Theoryland has always run on its own.
Yeah, you're just the unfortunate person who started it and got trampled by the masses. So, um, he came to me—when was it? JordanCon? No, it couldn't be JordanCon. DragonCon?
It was JordanCon. Okay.
Yeah, something like that. The book wasn’t out yet—Towers of Midnight—but I had mentioned that you will eventually, in one of the books, get the reveal on who killed Asmodean. And he pulls me aside, and he says, “All right, I’m not going to ask you who it really is, but I just want to say, it’s not Graendal, right?” And I didn’t say . . . I didn’t say anything. But he’s like, "Okay, if it’s Graendal, just don’t tell everybody. Just make it remain a secret forever. I would rather it remained a secret forever than you actually reveal it. Just so you know, If you’re gonna throw me a bone, don’t reveal it if it’s Graendal.” Sorry, Matt. My duty to the entire Wheel of Time fandom was greater than my duty to you.
So my side of the story is, I said Brandon—I was watching his face—and I said, I did add in there, “I will kill myself if it’s Graendal,” because if you say crazy things to people, they get human for a moment for your health. And so I swear, and I told everyone this on Theoryland after I asked Brandon that question, I’m like, "It’s Graendal, and it’s pissing me off”. It’s his look of concern like, “Oh, I don’t want Matt to kill himself”. Just momentarily a blip across his face like, “Oh. Oh, okay.” After that point, I just, I knew it was coming.
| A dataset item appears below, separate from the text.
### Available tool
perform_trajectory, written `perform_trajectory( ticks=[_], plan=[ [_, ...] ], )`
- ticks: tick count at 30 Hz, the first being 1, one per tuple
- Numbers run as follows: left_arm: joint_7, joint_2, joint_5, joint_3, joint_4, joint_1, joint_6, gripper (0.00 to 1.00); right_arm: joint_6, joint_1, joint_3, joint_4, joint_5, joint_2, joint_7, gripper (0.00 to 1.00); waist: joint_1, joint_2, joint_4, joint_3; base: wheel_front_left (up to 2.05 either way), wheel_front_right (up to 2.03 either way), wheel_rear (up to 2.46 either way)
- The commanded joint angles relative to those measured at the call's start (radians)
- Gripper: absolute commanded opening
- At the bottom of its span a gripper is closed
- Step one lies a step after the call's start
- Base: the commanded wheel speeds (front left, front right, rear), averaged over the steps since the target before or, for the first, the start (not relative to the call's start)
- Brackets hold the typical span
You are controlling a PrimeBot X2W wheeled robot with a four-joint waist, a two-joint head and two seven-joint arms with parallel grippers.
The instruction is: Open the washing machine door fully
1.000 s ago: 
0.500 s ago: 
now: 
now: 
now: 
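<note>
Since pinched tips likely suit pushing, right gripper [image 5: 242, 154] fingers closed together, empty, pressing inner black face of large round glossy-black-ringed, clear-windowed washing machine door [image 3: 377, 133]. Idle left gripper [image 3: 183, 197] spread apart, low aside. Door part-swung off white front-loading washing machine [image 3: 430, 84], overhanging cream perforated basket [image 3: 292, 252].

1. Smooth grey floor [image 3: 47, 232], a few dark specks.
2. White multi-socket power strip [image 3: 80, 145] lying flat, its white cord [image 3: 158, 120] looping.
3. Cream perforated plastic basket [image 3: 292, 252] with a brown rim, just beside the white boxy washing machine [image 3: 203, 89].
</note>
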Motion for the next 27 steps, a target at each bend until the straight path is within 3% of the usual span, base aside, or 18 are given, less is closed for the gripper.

On the Gathering Storm tour, we did dinners with fans before each signing, which was wonderful but exhausting because it just added an extra hour or an hour and a half to each signing. But at one of them, I wrote “Graendal” on the tablecloth because it was one of those paper tablecloth things at one of those Italian restaurants in Korean, and then scribbled it out. And then said, “Hey I just wrote down who killed Asmodean right here.” And they’re all like, “What?!?” And so someone actually cut that piece of paper out and took it with them. But I’d scribbled it so well they couldn’t figure it out, and I didn’t tell them it was in Korean. Somebody’s still got that thing, I’m sure. Did they scan that and post that online and stuff?
I was there, I don’t know . . .
Yeah, I was there, too. You scribbled both sides of the tablecloth, just to make sure. [. . .] He was panicked that someone would figure it out. He was terrified. He was like, “I shouldn’t have done that. I shouldn’t have done that."